Go through the listing below and repeat it exactly, omitting each picture.
▽
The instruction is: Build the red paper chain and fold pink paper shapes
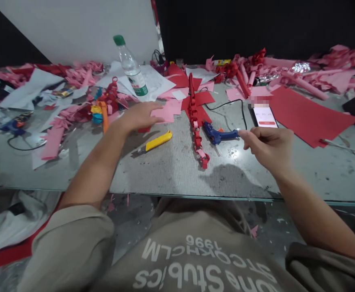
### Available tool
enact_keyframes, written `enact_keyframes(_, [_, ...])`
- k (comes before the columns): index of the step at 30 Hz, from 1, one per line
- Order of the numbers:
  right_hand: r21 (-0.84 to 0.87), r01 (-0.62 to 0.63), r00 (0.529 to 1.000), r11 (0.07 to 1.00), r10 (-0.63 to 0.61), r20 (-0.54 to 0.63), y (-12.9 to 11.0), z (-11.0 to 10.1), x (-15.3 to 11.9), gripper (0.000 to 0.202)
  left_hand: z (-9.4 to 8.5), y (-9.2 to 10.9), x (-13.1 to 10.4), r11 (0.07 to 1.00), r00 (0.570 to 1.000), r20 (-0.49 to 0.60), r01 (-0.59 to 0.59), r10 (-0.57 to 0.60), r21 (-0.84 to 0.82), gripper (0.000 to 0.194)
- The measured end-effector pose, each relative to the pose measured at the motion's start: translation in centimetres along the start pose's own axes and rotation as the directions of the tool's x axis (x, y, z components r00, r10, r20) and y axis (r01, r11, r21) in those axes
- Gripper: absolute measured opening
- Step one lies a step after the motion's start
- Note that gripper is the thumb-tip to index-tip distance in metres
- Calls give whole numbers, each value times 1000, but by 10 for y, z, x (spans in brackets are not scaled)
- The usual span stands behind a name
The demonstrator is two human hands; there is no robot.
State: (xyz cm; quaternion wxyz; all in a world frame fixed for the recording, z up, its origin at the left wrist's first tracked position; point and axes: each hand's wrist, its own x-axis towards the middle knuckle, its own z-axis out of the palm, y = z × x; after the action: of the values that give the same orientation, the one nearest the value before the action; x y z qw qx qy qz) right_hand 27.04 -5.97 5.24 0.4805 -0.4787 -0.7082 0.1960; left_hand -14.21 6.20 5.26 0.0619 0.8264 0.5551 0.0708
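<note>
My left hand (142,114) reaches over the table with its fingers stretched out, at the edge of some pink paper (167,112); it holds nothing that I can see. A yellow utility knife (158,141) lies just in front of it. Curled fingers of my right hand (270,148) meet the handle end of a blue glue gun (224,134), which rests on the table with its cord behind. Left of the gun lies a red and pink paper chain (197,129), its far end over red paper (206,99).
A water bottle (133,71) with a green cap stands behind my left hand. A lit phone (264,116) and a large red sheet (309,115) lie at the right. Pink and red paper scraps (82,75) crowd the back. Another glue gun (14,125) is at far left.
</note>
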Motion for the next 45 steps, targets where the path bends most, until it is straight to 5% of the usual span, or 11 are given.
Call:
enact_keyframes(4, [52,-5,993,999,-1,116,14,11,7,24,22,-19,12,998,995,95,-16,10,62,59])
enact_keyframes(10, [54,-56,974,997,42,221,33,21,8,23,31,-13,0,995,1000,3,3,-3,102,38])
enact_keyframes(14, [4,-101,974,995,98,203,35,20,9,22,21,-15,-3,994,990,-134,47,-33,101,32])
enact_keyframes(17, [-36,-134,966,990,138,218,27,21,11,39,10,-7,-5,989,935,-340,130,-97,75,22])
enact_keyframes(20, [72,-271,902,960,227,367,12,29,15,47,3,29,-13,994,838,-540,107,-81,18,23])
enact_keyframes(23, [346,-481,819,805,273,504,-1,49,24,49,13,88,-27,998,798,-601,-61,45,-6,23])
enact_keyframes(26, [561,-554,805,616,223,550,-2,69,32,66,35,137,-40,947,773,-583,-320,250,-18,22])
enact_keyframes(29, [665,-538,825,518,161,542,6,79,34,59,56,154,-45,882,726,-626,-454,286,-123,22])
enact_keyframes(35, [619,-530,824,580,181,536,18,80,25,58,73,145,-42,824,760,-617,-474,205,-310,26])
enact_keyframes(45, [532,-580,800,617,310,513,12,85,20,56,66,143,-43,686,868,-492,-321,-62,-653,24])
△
### [Answer below]
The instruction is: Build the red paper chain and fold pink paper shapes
### Available tool
enact_keyframes, written `enact_keyframes(_, [_, ...])`
- k (comes before the columns): index of the step at 30 Hz, from 1, one per line
- Order of the numbers:
  right_hand: r21 (-0.84 to 0.87), r01 (-0.62 to 0.63), r00 (0.529 to 1.000), r11 (0.07 to 1.00), r10 (-0.63 to 0.61), r20 (-0.54 to 0.63), y (-12.9 to 11.0), z (-11.0 to 10.1), x (-15.3 to 11.9), gripper (0.000 to 0.202)
  left_hand: z (-9.4 to 8.5), y (-9.2 to 10.9), x (-13.1 to 10.4), r11 (0.07 to 1.00), r00 (0.570 to 1.000), r20 (-0.49 to 0.60), r01 (-0.59 to 0.59), r10 (-0.57 to 0.60), r21 (-0.84 to 0.82), gripper (0.000 to 0.194)
- The measured end-effector pose, each relative to the pose measured at the motion's start: translation in centimetres along the start pose's own axes and rotation as the directions of the tool's x axis (x, y, z components r00, r10, r20) and y axis (r01, r11, r21) in those axes
- Gripper: absolute measured opening
- Step one lies a step after the motion's start
- Note that gripper is the thumb-tip to index-tip distance in metres
- Calls give whole numbers, each value times 1000, but by 10 for y, z, x (spans in brackets are not scaled)
- The usual span stands behind a name
The demonstrator is two human hands; there is no robot.
State: (xyz cm; quaternion wxyz; all in a world frame fixed for the recording, z up, its origin at the left wrist's first tracked position; point and axes: each hand's wrist, its own x-axis towards the middle knuckle, its own z-axis out of the palm, y = z × x; after the action: of the values that give the same orientation, the one nearest the value before the action; x y z qw qx qy qz) right_hand 27.04 -5.97 5.24 0.4805 -0.4787 -0.7082 0.1960; left_hand -14.21 6.20 5.26 0.0619 0.8264 0.5551 0.0708
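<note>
My left hand (142,114) reaches over the table with its fingers stretched out, at the edge of some pink paper (167,112); it holds nothing that I can see. A yellow utility knife (158,141) lies just in front of it. Curled fingers of my right hand (270,148) meet the handle end of a blue glue gun (224,134), which rests on the table with its cord behind. Left of the gun lies a red and pink paper chain (197,129), its far end over red paper (206,99).
A water bottle (133,71) with a green cap stands behind my left hand. A lit phone (264,116) and a large red sheet (309,115) lie at the right. Pink and red paper scraps (82,75) crowd the back. Another glue gun (14,125) is at far left.
</note>
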Motion for the next 45 steps, targets where the path bends most, until it is straight to 5% of the usual span, or 11 are given.
Call:
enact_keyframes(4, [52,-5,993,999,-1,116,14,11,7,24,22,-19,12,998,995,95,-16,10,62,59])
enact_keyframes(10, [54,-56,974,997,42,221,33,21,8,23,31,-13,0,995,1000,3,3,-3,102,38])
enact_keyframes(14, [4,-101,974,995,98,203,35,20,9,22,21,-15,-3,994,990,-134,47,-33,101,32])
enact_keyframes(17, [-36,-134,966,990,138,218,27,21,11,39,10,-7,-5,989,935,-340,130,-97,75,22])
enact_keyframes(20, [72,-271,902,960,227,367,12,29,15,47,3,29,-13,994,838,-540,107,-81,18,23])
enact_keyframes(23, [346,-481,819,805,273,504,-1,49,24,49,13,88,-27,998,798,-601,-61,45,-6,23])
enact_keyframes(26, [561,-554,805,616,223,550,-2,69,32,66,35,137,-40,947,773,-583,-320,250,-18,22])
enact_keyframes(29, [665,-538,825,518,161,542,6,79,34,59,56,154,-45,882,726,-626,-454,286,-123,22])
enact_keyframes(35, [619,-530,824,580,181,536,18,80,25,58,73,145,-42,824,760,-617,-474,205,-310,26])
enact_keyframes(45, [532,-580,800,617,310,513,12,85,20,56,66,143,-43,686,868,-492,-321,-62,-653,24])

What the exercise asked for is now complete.